“Are you of Ashkenazi Jewish Descent?” It’s one of the first things asked of a new cancer patient. If you live somewhere without a strong Jewish community, this can make you feel extra different and lonely. That’s how I felt and why I was so comforted to find Sharsheret, especially since I’m on this journey alone.
I was first diagnosed with DCIS in 2011 at age 41. It was a rough year – my mom was losing her 20-year battle with 4 cancers and she died in the few days between my first and second surgeries. I froze my eggs before starting Tamoxifen in a desperate attempt to hold onto the dream of meeting “a nice Jewish boy” and having a family, but I was never the same afterwards and lost my dating confidence, energy, and mojo.
After six years in remission my cancer came back with a vengeance in at age 47 – stage 4, metastasized to bone, and in the lymph nodes and possible spleen and lung. Still alone, between jobs, and having to support myself, I had to juggle dealing with all of it while looking for a job in an ageist, fast-paced job market in the most expensive city in the country.
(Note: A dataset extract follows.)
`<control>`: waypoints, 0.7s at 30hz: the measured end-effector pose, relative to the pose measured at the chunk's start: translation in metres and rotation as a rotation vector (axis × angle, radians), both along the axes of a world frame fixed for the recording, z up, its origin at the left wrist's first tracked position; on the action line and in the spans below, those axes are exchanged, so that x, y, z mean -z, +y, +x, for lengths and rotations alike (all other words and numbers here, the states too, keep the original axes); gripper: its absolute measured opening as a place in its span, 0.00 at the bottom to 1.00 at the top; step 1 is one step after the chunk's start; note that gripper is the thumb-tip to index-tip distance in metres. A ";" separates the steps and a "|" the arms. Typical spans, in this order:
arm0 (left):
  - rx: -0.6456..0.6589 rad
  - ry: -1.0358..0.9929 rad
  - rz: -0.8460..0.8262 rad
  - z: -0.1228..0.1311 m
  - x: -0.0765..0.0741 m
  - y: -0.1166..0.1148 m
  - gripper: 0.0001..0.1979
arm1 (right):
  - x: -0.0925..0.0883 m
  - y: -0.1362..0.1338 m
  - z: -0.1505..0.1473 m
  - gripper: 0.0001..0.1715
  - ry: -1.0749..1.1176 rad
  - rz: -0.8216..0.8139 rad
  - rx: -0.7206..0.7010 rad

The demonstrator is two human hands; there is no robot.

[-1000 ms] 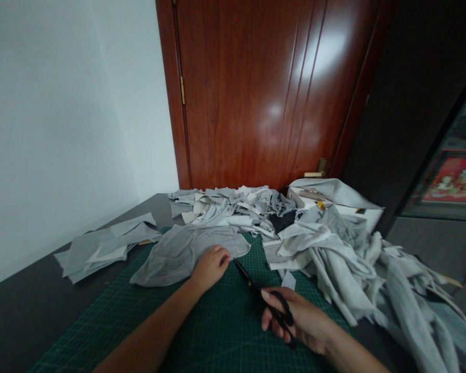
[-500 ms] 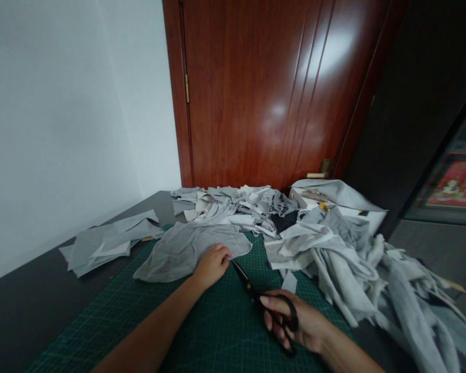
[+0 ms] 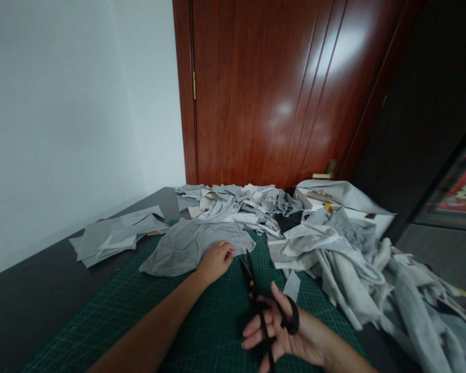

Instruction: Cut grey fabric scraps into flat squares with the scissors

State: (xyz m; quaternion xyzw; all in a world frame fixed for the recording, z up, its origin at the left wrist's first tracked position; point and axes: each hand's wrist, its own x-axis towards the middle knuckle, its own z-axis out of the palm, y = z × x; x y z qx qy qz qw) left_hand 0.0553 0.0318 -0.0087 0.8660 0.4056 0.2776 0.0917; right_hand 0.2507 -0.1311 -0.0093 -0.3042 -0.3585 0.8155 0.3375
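A piece of thin grey cloth [image 3: 178, 249] lies slightly wrinkled on the green cutting mat [image 3: 205, 321]. At its near right edge, my left hand [image 3: 216, 262] rests on the cloth with curled fingers, gripping the edge. My right hand [image 3: 289, 331] holds black-handled scissors [image 3: 252, 284], thumb in one loop and fingers in the other. The blades stand apart, pointing away from me just right of my left hand, and do not touch the cloth. A small grey scrap [image 3: 292, 285] lies to their right.
Flat grey pieces [image 3: 114, 235] are stacked at the left. Cut cloth [image 3: 233, 202] is piled along the back, before a reddish-brown door [image 3: 252, 93]. A large heap of grey fabric [image 3: 337, 254] covers the right side, with a white box [image 3: 382, 224] behind it.
The scissors' blades have opened and swung more upright, and my right hand's fingers have spread. My left hand stays at the cloth's edge. The whole view has shifted slightly.
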 end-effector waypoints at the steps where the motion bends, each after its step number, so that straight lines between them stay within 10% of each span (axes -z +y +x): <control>1: 0.007 0.016 0.007 0.000 0.000 -0.001 0.08 | 0.000 -0.001 0.000 0.47 -0.009 -0.010 0.006; 21: 0.016 -0.012 0.057 0.004 -0.001 -0.005 0.06 | -0.019 -0.003 0.004 0.40 -0.284 0.005 0.114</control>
Sometimes I had to turn down jobs, extra hours, and even a bonus because unless they offered good health coverage, I had to keep my income impossibly low to stay on the free state health plan. Even when finally getting a full-time job with a health plan, I had massive medical bills and paperwork. Thankfully, my treatments have kept my condition under control, but the side effects are a constant daily struggle.
Though it’s been so overwhelming, finding Sharsheret has made me feel less lonely by giving me a way to connect to both my tribes; my Jewish one and my cancer one which buoys my strength to persist!